Now when I deploy, my custom domain is reachable on HTTPS (after about 15 minutes for me).

There are some more interesting things happening behind the scenes here. If I look at AWS Certificate Manager in the Console, I see that there are no certificates listed.

App Runner is managing the certificate validation, and I really only need to add the DNS target records to my custom Route 53 hosted zone.

If you’re interested in looking at more AWS CDK code, I also created a GitHub Actions to destroy my App Runner deployment and created a DNS Delete Stack and custom resource for this workflow.

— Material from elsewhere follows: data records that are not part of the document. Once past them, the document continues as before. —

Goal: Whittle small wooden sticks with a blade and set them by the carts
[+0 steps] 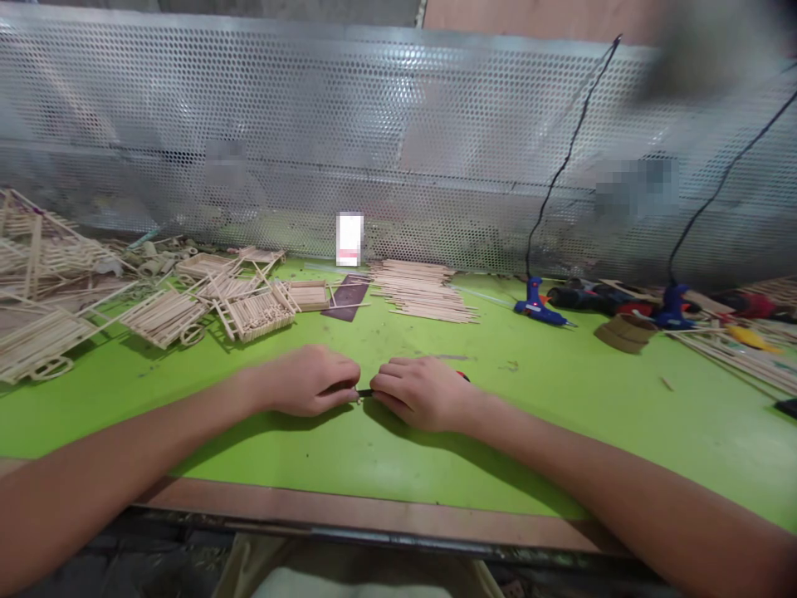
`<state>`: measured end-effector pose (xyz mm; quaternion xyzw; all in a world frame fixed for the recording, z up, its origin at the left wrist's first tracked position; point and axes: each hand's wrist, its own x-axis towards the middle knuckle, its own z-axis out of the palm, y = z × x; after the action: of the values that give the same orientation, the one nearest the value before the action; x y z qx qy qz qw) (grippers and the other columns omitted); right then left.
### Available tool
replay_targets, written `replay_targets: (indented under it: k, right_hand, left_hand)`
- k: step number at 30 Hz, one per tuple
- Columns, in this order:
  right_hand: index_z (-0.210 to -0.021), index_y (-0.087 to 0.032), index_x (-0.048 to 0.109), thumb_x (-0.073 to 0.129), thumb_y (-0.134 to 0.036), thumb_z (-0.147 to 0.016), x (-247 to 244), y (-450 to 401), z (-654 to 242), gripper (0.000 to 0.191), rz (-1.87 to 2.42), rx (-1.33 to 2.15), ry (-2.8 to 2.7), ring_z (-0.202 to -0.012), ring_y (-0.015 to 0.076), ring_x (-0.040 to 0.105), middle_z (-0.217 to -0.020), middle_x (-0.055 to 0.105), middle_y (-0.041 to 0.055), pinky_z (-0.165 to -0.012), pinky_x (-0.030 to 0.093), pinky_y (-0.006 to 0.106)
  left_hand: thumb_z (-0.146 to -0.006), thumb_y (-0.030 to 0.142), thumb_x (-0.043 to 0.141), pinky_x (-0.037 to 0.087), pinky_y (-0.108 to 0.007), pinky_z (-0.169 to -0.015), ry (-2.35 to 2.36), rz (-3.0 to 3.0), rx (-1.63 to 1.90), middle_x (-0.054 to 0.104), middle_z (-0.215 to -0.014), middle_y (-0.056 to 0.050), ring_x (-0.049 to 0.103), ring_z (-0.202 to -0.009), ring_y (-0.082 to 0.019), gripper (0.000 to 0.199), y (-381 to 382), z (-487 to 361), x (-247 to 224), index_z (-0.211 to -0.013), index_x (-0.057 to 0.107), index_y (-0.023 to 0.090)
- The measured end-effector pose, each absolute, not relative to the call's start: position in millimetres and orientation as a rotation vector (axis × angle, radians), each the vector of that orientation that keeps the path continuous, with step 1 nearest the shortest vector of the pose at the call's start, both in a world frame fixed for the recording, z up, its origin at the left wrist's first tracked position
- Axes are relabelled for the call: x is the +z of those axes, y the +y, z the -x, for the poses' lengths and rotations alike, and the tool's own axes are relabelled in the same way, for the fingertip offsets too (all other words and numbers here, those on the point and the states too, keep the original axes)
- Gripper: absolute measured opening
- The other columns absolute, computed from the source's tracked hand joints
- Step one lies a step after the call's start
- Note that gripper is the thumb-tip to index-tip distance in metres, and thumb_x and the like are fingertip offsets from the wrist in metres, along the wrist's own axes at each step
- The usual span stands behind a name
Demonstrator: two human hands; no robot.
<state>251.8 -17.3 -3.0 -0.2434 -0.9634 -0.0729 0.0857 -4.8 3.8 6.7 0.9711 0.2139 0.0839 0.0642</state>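
Observation:
My left hand [310,380] and my right hand [423,394] meet at the middle of the green tabletop [548,415], fingers curled. Between them shows the black tip of a small tool [364,392], possibly scissors or cutters. Its red handle [464,376] barely shows behind my right hand, which grips it. A tiny pale wooden piece [358,399] sits at the tip, held in my left fingers. Most of the tool and the piece are hidden by my hands.
Wooden stick cart models [165,317] lie at the left, and a stack of craft sticks [420,291] lies at the back. Blue glue guns [535,303] with black cords stand at the right. A perforated metal screen [311,124] runs behind the table.

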Motion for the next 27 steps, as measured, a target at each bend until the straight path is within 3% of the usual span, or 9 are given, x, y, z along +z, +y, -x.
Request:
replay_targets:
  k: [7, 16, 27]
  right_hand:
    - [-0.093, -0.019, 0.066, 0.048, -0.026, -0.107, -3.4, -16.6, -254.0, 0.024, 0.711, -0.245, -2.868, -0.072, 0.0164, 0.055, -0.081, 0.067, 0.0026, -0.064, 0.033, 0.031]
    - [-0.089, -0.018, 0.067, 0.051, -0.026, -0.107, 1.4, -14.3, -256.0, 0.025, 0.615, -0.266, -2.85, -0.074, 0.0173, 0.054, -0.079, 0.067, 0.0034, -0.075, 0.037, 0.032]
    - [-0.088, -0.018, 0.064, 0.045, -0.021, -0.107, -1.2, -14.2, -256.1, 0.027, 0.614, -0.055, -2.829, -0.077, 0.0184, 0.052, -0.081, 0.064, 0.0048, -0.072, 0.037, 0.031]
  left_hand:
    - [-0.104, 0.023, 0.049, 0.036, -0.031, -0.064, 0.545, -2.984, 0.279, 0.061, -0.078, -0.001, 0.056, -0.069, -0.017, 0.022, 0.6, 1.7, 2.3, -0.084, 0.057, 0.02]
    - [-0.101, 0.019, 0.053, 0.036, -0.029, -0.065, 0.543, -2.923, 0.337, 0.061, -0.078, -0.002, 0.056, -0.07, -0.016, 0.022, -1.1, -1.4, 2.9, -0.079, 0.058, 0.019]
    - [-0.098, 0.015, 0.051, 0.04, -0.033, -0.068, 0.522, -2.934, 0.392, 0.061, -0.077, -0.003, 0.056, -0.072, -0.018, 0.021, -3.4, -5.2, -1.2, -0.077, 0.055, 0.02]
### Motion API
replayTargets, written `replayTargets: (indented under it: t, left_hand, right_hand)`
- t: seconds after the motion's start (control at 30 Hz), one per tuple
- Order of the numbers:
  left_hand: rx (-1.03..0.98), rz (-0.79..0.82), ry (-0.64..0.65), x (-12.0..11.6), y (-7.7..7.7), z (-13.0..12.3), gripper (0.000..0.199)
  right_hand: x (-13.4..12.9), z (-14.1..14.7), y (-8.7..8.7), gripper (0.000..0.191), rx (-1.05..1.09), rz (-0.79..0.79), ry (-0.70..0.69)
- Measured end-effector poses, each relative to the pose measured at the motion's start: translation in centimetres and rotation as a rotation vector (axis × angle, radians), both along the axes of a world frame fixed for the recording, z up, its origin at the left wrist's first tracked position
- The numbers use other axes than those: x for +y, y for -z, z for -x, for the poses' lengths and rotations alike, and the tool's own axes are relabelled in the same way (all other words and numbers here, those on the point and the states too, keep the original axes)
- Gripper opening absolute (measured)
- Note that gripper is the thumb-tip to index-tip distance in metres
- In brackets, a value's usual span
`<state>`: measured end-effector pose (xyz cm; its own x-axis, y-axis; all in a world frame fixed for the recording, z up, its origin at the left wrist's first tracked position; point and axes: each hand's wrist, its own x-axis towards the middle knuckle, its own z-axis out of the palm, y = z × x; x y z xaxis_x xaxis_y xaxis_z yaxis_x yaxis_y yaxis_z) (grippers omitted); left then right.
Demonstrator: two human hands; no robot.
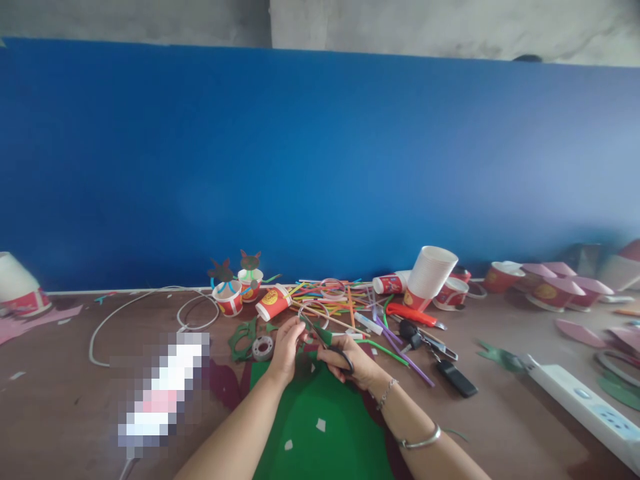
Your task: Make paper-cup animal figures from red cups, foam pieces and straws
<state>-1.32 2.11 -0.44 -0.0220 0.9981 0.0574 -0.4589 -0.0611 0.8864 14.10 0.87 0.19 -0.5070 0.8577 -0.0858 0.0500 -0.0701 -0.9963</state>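
Observation:
My right hand (pixel 347 363) is shut on a pair of black-handled scissors (pixel 341 359), whose blades point up and left. My left hand (pixel 287 350) pinches a small green craft foam piece (pixel 323 335), which reaches toward the blades. A large green foam sheet (pixel 320 427) lies under my forearms, dotted with small white scraps. Just left of my left hand sit a roll of clear tape (pixel 263 348) and a green cut-out (pixel 243 339). A heap of coloured craft straws (pixel 327 303) lies just beyond both hands.
Red-printed paper cups (pixel 229 298) and a white cup stack (pixel 430 277) stand along the blue board (pixel 320 153). An orange utility knife (pixel 413 315), keys (pixel 413 335), a black fob (pixel 457 378), a white cable (pixel 150 313) and a power strip (pixel 585 407) lie around.

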Motion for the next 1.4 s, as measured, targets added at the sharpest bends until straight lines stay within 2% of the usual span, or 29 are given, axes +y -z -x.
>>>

Overall, I feel this was an enjoyable test drive. App Runner is a promising service. It made many things easier, and the pricing is pretty good.

In the future, I would like to see custom domain management added to CloudFormation and AWS CDK, but for today, I have no problem with the abstractions App Runner makes. A fully managed service means that I don’t need to see container images in repos or certificates in ACM. I’m comfortable with App Runner taking the wheel.